EXERCISE GOAL: Print the listing below exactly as written.

== Segment start ==

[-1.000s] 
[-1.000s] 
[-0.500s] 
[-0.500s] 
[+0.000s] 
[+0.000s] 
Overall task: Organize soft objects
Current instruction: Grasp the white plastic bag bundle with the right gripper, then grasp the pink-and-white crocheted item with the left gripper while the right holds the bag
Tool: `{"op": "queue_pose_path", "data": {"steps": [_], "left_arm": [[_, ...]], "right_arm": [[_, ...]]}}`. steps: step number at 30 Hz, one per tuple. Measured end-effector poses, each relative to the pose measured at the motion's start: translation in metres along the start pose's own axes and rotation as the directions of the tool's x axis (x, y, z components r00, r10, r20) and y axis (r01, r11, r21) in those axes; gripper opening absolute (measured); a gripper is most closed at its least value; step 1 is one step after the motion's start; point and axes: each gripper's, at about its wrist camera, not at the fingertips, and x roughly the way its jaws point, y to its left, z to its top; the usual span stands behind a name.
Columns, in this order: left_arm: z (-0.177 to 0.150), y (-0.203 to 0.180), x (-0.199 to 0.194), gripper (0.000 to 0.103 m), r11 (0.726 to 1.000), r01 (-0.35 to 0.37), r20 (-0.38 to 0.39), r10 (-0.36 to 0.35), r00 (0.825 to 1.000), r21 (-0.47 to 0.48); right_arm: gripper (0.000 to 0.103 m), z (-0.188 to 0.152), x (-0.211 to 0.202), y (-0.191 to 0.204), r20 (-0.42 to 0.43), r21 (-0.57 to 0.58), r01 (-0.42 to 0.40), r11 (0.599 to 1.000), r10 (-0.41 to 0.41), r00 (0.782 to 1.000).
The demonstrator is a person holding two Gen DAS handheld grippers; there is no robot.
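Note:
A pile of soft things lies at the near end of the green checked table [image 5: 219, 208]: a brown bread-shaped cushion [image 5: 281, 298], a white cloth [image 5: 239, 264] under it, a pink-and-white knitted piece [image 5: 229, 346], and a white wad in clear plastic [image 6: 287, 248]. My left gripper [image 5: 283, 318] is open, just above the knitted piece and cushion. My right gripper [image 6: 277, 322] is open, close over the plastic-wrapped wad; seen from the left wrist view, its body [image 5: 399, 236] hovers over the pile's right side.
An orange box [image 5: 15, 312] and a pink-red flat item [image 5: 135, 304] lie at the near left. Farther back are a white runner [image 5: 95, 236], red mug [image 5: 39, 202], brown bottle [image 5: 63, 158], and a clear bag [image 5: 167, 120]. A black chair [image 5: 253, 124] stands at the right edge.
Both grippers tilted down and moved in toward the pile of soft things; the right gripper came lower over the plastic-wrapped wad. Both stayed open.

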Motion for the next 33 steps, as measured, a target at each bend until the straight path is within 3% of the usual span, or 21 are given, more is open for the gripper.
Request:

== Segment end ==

EXERCISE SOLUTION:
[-1.000s] 
[-1.000s] 
[-0.500s] 
[-0.500s] 
[+0.000s] 
[+0.000s] 
Overall task: Organize soft objects
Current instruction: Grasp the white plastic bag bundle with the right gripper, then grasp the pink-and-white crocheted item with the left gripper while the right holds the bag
Tool: `{"op": "queue_pose_path", "data": {"steps": [_], "left_arm": [[_, ...]], "right_arm": [[_, ...]]}}`. steps: step number at 30 Hz, one per tuple. Measured end-effector poses, each relative to the pose measured at the motion's start: translation in metres along the start pose's own axes and rotation as the directions of the tool's x axis (x, y, z components r00, r10, r20) and y axis (r01, r11, r21) in those axes; gripper opening absolute (measured); a gripper is most closed at its least value; step 1 is one step after the motion's start; point and axes: each gripper's, at about its wrist camera, not at the fingertips, and x roughly the way its jaws point, y to its left, z to its top; the usual span stands behind a name.
Columns, in this order: left_arm: z (-0.177 to 0.150), y (-0.203 to 0.180), x (-0.199 to 0.194), gripper (0.000 to 0.103 m), r11 (0.726 to 1.000), r01 (-0.35 to 0.37), r20 (-0.38 to 0.39), r10 (-0.36 to 0.35), r00 (0.825 to 1.000), r21 (-0.47 to 0.48); right_arm: gripper (0.000 to 0.103 m), z (-0.188 to 0.152), x (-0.211 to 0.202), y (-0.191 to 0.204), r20 (-0.42 to 0.43), r21 (-0.57 to 0.58), r01 (-0.42 to 0.40), r11 (0.599 to 1.000), r10 (-0.41 to 0.41), r00 (0.782 to 1.000).
The demonstrator is a person holding two Gen DAS handheld grippers; there is no robot.
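Note:
A pile of soft things lies at the near end of the green checked table [image 5: 219, 208]: a brown bread-shaped cushion [image 5: 281, 298], a white cloth [image 5: 239, 264] under it, a pink-and-white knitted piece [image 5: 229, 346], and a white wad in clear plastic [image 6: 287, 248]. My left gripper [image 5: 283, 318] is open, just above the knitted piece and cushion. My right gripper [image 6: 277, 322] is open, close over the plastic-wrapped wad; seen from the left wrist view, its body [image 5: 399, 236] hovers over the pile's right side.
An orange box [image 5: 15, 312] and a pink-red flat item [image 5: 135, 304] lie at the near left. Farther back are a white runner [image 5: 95, 236], red mug [image 5: 39, 202], brown bottle [image 5: 63, 158], and a clear bag [image 5: 167, 120]. A black chair [image 5: 253, 124] stands at the right edge.
Both grippers tilted down and moved in toward the pile of soft things; the right gripper came lower over the plastic-wrapped wad. Both stayed open.
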
Motion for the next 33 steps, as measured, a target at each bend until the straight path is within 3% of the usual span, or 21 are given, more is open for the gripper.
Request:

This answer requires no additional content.